=== Work instructions ===
Quote the listing below in full and exactly as written, but omit every picture.

______

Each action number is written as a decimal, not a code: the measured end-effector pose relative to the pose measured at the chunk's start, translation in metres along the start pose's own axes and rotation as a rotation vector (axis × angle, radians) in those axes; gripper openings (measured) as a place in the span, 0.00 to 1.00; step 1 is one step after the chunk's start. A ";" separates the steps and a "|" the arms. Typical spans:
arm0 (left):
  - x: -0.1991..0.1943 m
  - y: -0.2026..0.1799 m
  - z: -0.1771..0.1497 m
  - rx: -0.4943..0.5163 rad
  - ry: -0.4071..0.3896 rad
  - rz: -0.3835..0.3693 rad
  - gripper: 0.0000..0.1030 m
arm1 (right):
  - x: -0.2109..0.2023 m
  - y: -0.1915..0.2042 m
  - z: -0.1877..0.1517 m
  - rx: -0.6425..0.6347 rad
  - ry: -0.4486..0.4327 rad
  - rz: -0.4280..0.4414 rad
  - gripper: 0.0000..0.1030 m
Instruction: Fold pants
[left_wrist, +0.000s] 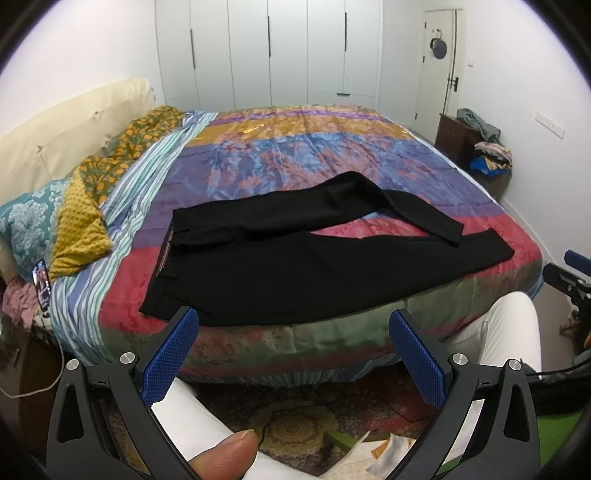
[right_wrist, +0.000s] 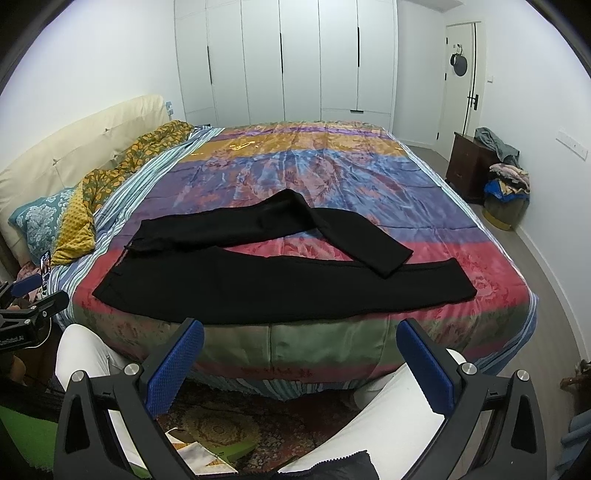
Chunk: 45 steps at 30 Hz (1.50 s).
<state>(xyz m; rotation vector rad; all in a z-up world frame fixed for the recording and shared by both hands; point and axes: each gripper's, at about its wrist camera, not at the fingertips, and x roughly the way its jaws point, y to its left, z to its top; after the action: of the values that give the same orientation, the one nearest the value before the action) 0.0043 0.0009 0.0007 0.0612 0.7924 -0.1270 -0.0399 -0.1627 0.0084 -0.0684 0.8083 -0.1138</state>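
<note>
Black pants (left_wrist: 295, 269) lie spread on the colourful bedspread (left_wrist: 295, 155) near the bed's front edge, waistband to the left, legs to the right. The far leg bends and crosses toward the near leg's hem. They also show in the right wrist view (right_wrist: 258, 284). My left gripper (left_wrist: 293, 332) is open and empty, held in front of the bed just short of the pants' near edge. My right gripper (right_wrist: 299, 343) is open and empty, also in front of the bed edge. The right gripper shows at the right edge of the left wrist view (left_wrist: 569, 277).
Pillows (left_wrist: 55, 221) and a cream headboard (left_wrist: 66, 125) sit at the left. A phone (left_wrist: 41, 284) lies at the bed's left corner. A dark nightstand (left_wrist: 458, 140) and a clothes pile (left_wrist: 491, 158) stand at the right. My white-trousered legs (right_wrist: 388, 413) and a patterned rug (left_wrist: 295, 417) are below.
</note>
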 end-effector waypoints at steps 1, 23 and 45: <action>0.000 0.000 0.001 0.000 0.001 0.001 1.00 | 0.000 0.000 0.000 -0.001 0.000 0.000 1.00; 0.001 0.001 0.005 -0.006 0.011 0.022 1.00 | 0.002 0.001 0.002 -0.003 0.001 0.008 1.00; 0.002 -0.002 0.003 -0.007 0.021 0.025 1.00 | 0.004 0.003 0.002 -0.013 -0.004 0.015 1.00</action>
<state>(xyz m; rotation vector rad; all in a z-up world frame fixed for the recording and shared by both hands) 0.0075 -0.0012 0.0019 0.0658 0.8128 -0.1001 -0.0355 -0.1600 0.0062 -0.0747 0.8057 -0.0939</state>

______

=== Task answer ===
Each action number is written as a decimal, not a code: the measured end-effector pose relative to the pose measured at the chunk's start, translation in metres along the start pose's own axes and rotation as a rotation vector (axis × angle, radians) in those axes; gripper openings (measured) as a place in the span, 0.00 to 1.00; step 1 is one step after the chunk's start. A ";" separates the steps and a "|" the arms. Typical spans:
arm0 (left):
  - x: -0.1991..0.1943 m
  - y: -0.2026..0.1799 m
  - z: -0.1771..0.1497 m
  - rx: -0.4943..0.5163 rad
  - ry: -0.4071..0.3896 rad
  - rz: -0.3835..0.3693 rad
  - gripper: 0.0000..0.1030 m
arm1 (right):
  - x: -0.2109..0.2023 m
  - y: -0.1915..0.2042 m
  - z: -0.1877..0.1517 m
  - rx: -0.6425..0.6347 rad
  - ry: -0.4486..0.4327 rad
  - rz: -0.4280..0.4414 rad
  - gripper: 0.0000..0.1030 m
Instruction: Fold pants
[left_wrist, +0.000s] 
[right_wrist, +0.000s] 
Chunk: 45 steps at 30 Hz (1.50 s).
<state>(xyz m; rotation vector rad; all in a z-up world frame fixed for the recording and shared by both hands; point and axes: each gripper's, at about its wrist camera, not at the fingertips, and x roughly the way its jaws point, y to its left, z to its top; after the action: of the values that give the same orientation, the one nearest the value before the action) 0.0043 0.0009 0.0007 0.0612 0.7924 -0.1270 -0.0399 -0.1627 0.0084 -0.0684 0.8083 -0.1138</state>
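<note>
Black pants (left_wrist: 295, 269) lie spread on the colourful bedspread (left_wrist: 295, 155) near the bed's front edge, waistband to the left, legs to the right. The far leg bends and crosses toward the near leg's hem. They also show in the right wrist view (right_wrist: 258, 284). My left gripper (left_wrist: 293, 332) is open and empty, held in front of the bed just short of the pants' near edge. My right gripper (right_wrist: 299, 343) is open and empty, also in front of the bed edge. The right gripper shows at the right edge of the left wrist view (left_wrist: 569, 277).
Pillows (left_wrist: 55, 221) and a cream headboard (left_wrist: 66, 125) sit at the left. A phone (left_wrist: 41, 284) lies at the bed's left corner. A dark nightstand (left_wrist: 458, 140) and a clothes pile (left_wrist: 491, 158) stand at the right. My white-trousered legs (right_wrist: 388, 413) and a patterned rug (left_wrist: 295, 417) are below.
</note>
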 end-effector waypoints at steps 1, 23 and 45: <action>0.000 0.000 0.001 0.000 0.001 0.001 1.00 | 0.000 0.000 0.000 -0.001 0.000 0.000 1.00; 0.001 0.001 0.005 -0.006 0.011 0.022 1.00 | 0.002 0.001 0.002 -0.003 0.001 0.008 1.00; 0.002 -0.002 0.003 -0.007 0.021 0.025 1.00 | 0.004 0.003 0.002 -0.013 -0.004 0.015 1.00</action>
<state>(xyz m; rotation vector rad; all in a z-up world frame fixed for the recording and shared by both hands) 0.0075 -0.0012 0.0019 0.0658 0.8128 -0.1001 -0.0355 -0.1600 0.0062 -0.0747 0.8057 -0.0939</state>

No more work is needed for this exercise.